Il s'était révolté alors, il avait cru ouïr un blasphème. Hélas! le duc n'avait que trop raison, il fallait bien le reconnaître.
La certitude d'avoir été pris pour dupe enflammait son ressentiment. Il était bien niais, bien sot, qu'il ne s'était aperçu de rien!...
Mille circonstances lui revenaient, qui eussent dû l'éclairer.
Comment n'avait-il pas vu que cette jeune fille se jetait à sa tête, qu'elle mettait en œuvre des séductions indignes d'une honnête femme, que tout en elle était combiné, son abandon ou sa réserve; qu'elle s'emparait de son inexpérience; qu'elle le poussait peu à peu dans cette voie fatale au bout de laquelle il avait rencontré l'abîme!

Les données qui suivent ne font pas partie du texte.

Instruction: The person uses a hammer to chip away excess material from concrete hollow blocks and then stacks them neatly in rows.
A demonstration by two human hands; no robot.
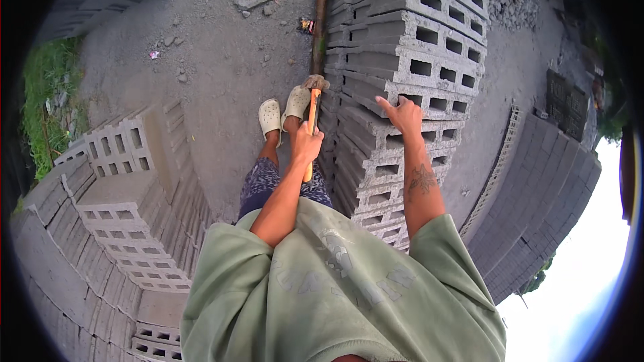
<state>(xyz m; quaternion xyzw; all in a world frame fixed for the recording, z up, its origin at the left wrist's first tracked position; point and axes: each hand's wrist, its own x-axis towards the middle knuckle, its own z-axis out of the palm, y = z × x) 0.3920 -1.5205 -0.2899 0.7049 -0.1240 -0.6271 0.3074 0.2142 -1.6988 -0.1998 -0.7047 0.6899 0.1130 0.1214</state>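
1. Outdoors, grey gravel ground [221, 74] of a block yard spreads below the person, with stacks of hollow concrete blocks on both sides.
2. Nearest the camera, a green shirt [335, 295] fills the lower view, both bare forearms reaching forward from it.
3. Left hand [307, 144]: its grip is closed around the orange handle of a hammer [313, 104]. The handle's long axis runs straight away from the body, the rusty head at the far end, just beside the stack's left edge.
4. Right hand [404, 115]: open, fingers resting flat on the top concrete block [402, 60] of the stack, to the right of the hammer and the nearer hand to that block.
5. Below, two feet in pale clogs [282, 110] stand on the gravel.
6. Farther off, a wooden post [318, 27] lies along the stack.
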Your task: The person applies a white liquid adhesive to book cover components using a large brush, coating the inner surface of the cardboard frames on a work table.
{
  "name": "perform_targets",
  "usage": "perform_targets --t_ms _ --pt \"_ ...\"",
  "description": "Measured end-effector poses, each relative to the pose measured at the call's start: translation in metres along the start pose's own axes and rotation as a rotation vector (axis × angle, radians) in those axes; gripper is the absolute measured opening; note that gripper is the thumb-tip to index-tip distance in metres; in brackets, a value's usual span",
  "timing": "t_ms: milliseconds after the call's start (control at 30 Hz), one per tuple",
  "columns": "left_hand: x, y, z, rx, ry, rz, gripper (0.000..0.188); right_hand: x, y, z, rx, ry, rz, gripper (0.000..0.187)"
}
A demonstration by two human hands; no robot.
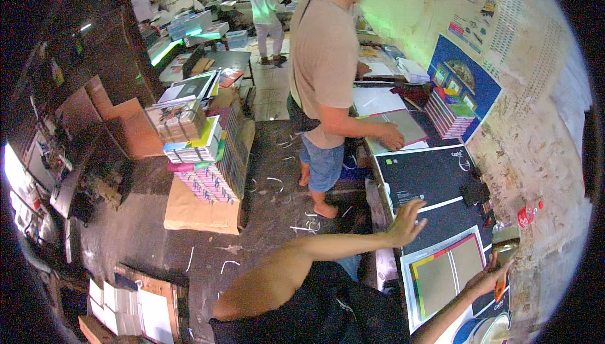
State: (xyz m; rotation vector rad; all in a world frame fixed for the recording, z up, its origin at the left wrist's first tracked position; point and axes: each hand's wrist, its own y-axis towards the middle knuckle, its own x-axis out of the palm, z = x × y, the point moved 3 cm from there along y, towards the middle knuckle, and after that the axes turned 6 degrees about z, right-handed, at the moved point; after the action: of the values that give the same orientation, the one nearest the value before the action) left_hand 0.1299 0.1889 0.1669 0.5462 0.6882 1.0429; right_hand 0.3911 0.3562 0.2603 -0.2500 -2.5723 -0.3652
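Note:
My right hand (488, 276) is wrapped round a paintbrush (500, 288) with an orange handle, its wide bristles pointing up and away from me. Below that hand, at the lower edge, stands a blue and white bucket (463, 331) with pale stuff on its rim. My left hand (407, 225) hangs over the dark worktop, fingers spread and holding nothing. Between my two arms lies a book cover sheet (411, 309) with a white border and coloured edges. Two grey-brown boards (435, 286) rest on it side by side, a narrow gap between them.
A co-worker (324, 60) stands farther along the bench, one hand on a grey board (403, 126). Bound books (446, 116) are stacked by the wall. A red-capped bottle (528, 215) stands at the right. Tied book stacks (211, 177) sit on the left; another person (266, 13) stands far back.

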Motion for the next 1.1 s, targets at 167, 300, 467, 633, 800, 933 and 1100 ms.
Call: perform_targets --t_ms 167,300,467,633,800,933,1100 --pt "0.046 0.009 0.019 0.017 -0.056 -0.062 0.051 -0.001 -0.016 0.034 -0.086 -0.136 0.012 0.049" --pt "0.077 -0.014 -0.019 -0.088 -0.015 -0.097 0.051 -0.046 -0.019 0.034 -0.054 -0.226 0.156 0.046" --pt "0.119 -0.033 -0.041 -0.115 0.105 -0.334 0.039 -0.261 0.055 0.072 -0.064 -0.343 0.128 0.03" --pt "0.101 -0.002 -0.083 0.112 0.14 -0.15 0.05 -0.086 -0.003 -0.096 -0.586 -0.729 0.481 0.034" --pt "0.149 -0.018 -0.028 0.113 -0.027 -0.218 0.05 -0.128 -0.024 -0.216 -0.976 -0.505 0.516 0.031" --pt "0.148 -0.028 0.012 0.081 -0.105 -0.337 0.049 -0.164 -0.03 -0.259 -0.987 -0.697 0.531 0.033" --pt "0.175 -0.036 -0.001 -0.23 -0.109 -0.621 0.056 -0.252 -0.085 -0.296 -1.007 -1.335 0.751 0.032"
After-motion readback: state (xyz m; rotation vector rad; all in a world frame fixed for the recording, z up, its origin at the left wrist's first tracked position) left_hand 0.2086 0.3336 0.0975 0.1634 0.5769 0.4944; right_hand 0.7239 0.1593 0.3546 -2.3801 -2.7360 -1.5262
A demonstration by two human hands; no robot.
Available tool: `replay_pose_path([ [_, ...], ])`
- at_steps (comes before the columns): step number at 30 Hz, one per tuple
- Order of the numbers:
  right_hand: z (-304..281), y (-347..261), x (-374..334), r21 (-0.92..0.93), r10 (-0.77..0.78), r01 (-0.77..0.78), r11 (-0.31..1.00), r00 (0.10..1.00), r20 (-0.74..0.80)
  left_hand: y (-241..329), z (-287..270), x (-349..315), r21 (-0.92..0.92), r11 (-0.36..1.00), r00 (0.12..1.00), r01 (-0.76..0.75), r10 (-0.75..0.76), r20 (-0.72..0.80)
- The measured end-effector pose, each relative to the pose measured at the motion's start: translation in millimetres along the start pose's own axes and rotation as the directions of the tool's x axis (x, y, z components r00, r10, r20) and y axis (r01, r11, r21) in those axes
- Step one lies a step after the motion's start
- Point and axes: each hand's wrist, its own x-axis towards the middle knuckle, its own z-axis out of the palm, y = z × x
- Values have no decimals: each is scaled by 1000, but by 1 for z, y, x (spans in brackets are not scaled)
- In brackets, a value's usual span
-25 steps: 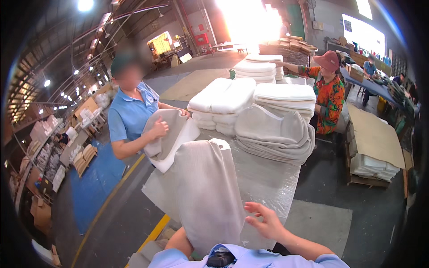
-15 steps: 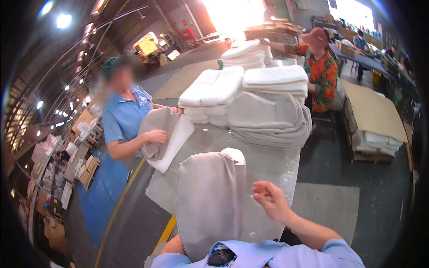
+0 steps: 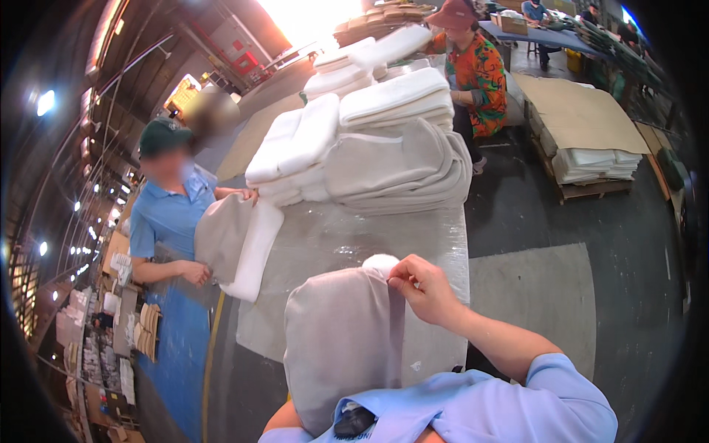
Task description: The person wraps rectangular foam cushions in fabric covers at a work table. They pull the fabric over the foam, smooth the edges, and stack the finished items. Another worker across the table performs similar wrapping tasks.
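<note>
In front of me a grey fabric cover hangs over the near end of the table, with a rounded white pad end poking out at its top right. My right hand is closed in a pinch on the cover's upper right edge, beside that white end. Only a bit of my left arm shows at the lower edge; the hand itself is hidden behind the cover. At the left, a co-worker in a blue shirt holds another grey cover against a long white pad.
Across the plastic-wrapped table, a pile of grey covers stands beside stacked white pads. Behind them is a person in an orange patterned top. A pallet of sheets lies on the floor at the right.
My right hand has moved left onto the cover's edge and closed on it. The co-worker's lower hand has shifted down along their cover. My view has turned to the right.
</note>
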Motion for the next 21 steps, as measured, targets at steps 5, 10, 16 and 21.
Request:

Le sens monstrueux de la comédie jouée chez Dauman éclatait à ses yeux.
Celle qu'il croyait une noble et pure jeune fille était la complice du «Président.» Ils s'étaient entendus pour exalter sa haine jusqu'à la folie, et au dernier moment, ils lui avaient remis le poison qu'il devait verser à son père.